In der 117. Minute enteilte Dieter Hoeneß den Verteidigern und überwand Junghans erneut – 5:6. "Ist das die Entscheidung? Ja!", legte sich Figgemeier nun aber wirklich fest, als hätte er die Magie dieses Abends immer noch nicht erfasst.

Unter dem Schalker Flutlicht wurden an diesem Abend die Grenzen des Denkbaren verschoben. Und so bekam der kleine Mann mit der großen Zukunft und der Nummer Zehn auf dem Rücken zu seinem letzten Auftritt.

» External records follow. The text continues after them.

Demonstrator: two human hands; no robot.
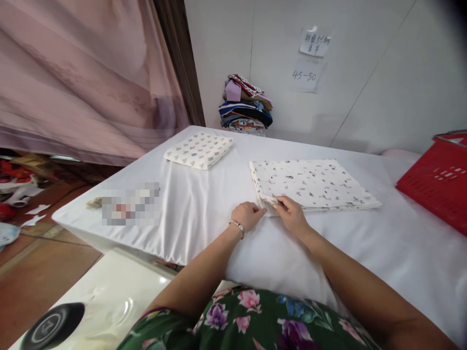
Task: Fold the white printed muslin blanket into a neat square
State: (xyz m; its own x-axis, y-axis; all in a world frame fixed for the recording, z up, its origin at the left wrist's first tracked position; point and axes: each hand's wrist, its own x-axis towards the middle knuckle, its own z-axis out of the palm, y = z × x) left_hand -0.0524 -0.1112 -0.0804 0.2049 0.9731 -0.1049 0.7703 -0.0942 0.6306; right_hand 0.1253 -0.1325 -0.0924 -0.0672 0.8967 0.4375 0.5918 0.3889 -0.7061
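Note:
A white cloth with a small scattered print (310, 182) lies folded in a flat, layered rectangle on the white-covered table. My right hand (294, 216) pinches the layers at its near left corner, lifting them slightly. Just left of that corner is my left hand (248, 216), its fingers curled closed and its tips against the cloth's edge. What lies between those fingertips is hidden. Farther back to the left rests a second folded cloth (199, 150), smaller and thicker, with a grey-green print.
A red plastic basket (438, 180) stands at the table's right side. Stacked folded fabrics (246, 107) sit by the wall at the back. A blurred-out item (131, 204) lies on the left. A pale surface with a dark round object (54, 325) is at lower left.

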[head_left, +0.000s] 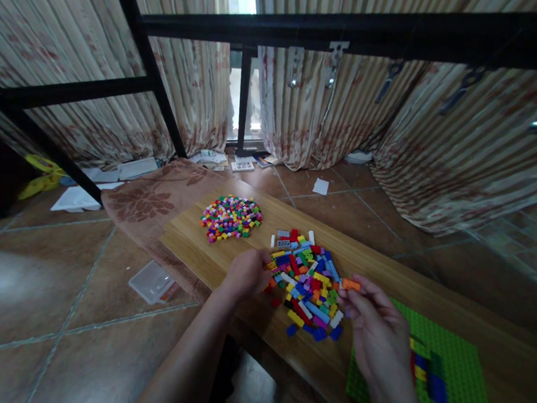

Schiedsrichter Wolf-Günter Wiesel ließ drei Minuten nachspielen und munterte Olaf Thon sogar auf: "Komm Olaf, den einen Angriff noch." Thon dazu: "Das hatte überhaupt nichts mit irgendeiner Parteilichkeit zu tun, das war ein Ausdruck von Menschlichkeit, in dieser besonderen Situation zum Underdog zu halten."

Es gab also noch einen Freistoß von Dierßen, Augenthaler köpfte nicht weit genug weg. Der Ball fand seinen Weg zum Liebling des Schicksals: zu Olaf Thon, dem der die Sensationen magisch anziehende ZDF-Reporter Rolf Töpperwien im Interview auf dem Rasen entlockte, dass er eigentlich in Bayern-Bettwäsche schlafe. Diesmal schoss Thon mit links, volley in den Winkel. 6:6!

Ein solches Ergebnis gab es nie zuvor und niemals wieder im DFB-Pokal, ein solches Erlebnis schon gar nicht. Drei Zuschauer erlitten im Stadion einen Herzinfarkt, ein 60-Jähriger verstarb.

Die Schattenseite eines unvergesslichen Abends, auf den Thon bis heute angesprochen wird. Er entgegnet dann gern: "Es war das schönste Spiel in meiner Karriere. Ich sage immer scherzhaft: Wenn ich es gewusst hätte, hätte ich aufhören müssen." Er spielte dann doch noch ein paar Jährchen, vier davon in München, und wurde 1990 Weltmeister. Udo Lattek hätte ihn am liebsten gleich mitgenommen, doch Schalkes Schatzmeister verlangte im Scherz zwölf Millionen D-Mark. Da mussten die Bayern noch vier Jahre sparen und warten. Dann bekamen sie ihn für 3,4 Millionen. 

Wie ging es weiter im Pokal? Die Regeln sahen damals noch ein Wiederholungsspiel vor, das die Bayern in München mit Mühe 3:2 gewannen. Da ging Olaf Thon mal leer aus…

  • Fun Fact 1: Uli Hoeneß war so wütend, dass er den Rückflug strich und die Mannschaft gleich nach Hamburg durchstarten ließ, wo am Samstag das nächste Spiel anstand.
  • Fun Fact 2: Es war zwar das höchste Unentschieden in der Endrunde, auf Landespokalebene aber trennten sich am Neujahr 1956 der 1. FC Kaiserslautern mit Fritz Walter und der 1. FC Saarbrücken 7:7.
  • Fun Fact 3: Als Thon am 2. Mai nach Hause kam, wartete die Familie und die Freundin auf ihn um zu feiern. Aber er war so kaputt dass er gleich ins Bett ging.